Activist in front of democracy monument in Thailand.

Shift to social media

While in the past the Article was only used against people who spoke about the royals, it's now being used as an alibi for more general political repression — which has also spurred more open campaigning to abolish it. Sirikan recounts recent cases of police charging people for spreading paint near the picture of the king during a protest, or even just for having a picture of the king as phone wallpaper.

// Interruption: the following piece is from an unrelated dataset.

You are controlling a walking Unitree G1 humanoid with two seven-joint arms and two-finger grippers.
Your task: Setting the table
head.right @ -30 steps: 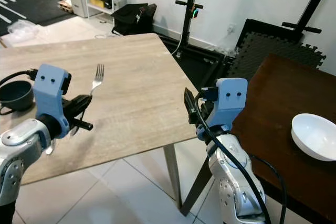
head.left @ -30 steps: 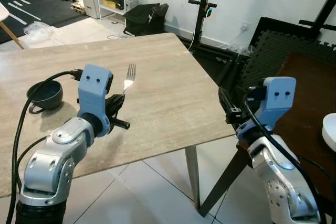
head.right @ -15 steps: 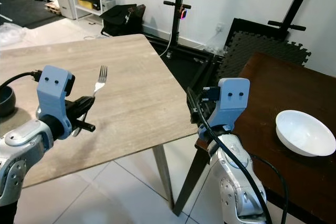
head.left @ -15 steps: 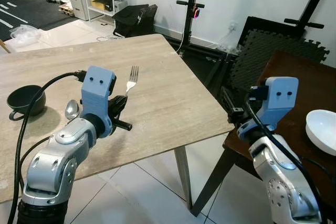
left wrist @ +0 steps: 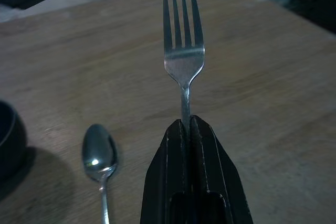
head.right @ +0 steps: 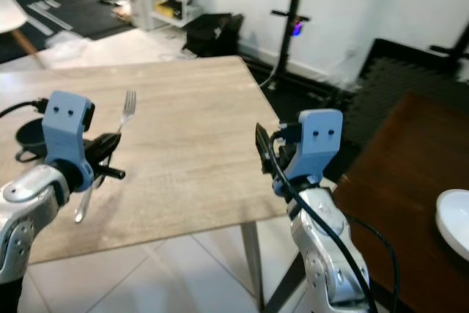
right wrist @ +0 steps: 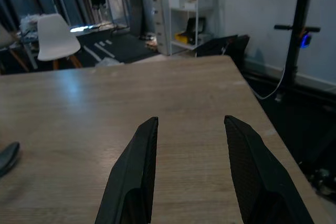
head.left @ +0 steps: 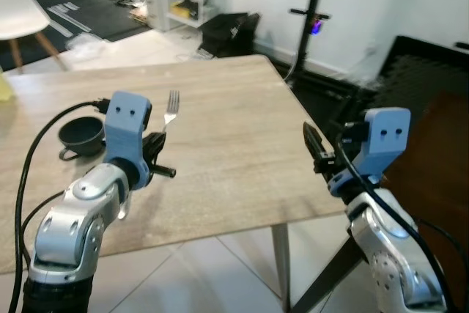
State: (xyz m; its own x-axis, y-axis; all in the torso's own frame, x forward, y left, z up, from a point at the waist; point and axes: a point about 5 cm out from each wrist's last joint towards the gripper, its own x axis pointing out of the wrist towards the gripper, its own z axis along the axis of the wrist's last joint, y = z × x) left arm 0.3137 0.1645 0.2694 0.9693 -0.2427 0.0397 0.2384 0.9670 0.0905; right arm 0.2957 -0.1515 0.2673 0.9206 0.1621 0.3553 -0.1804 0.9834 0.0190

The more than a century-old law is now largely playing out online, where much of today's protest takes place in Thailand. Sirikan says people are willing to go further on social media to expose information such as how the king intervenes in politics and the monarchy's accumulation of wealth, information the mainstream media rarely reports on them.

Not surprisingly, however, social media is heavily monitored and the military is involved in Intelligence operations and cyber attacks against human rights defenders and critics of any kind. In October 2020, Twitter took down 926 accounts, linked to the army and the government, which promoted themselves and attacked political opposition, and this June, Google removed two Maps with pictures, names, and addresses, of more than 400 people who were accused of insulting the Thai monarchy. "They are trying to control the internet as well," Sirikan says. "They are trying to censor every content that they find a threat".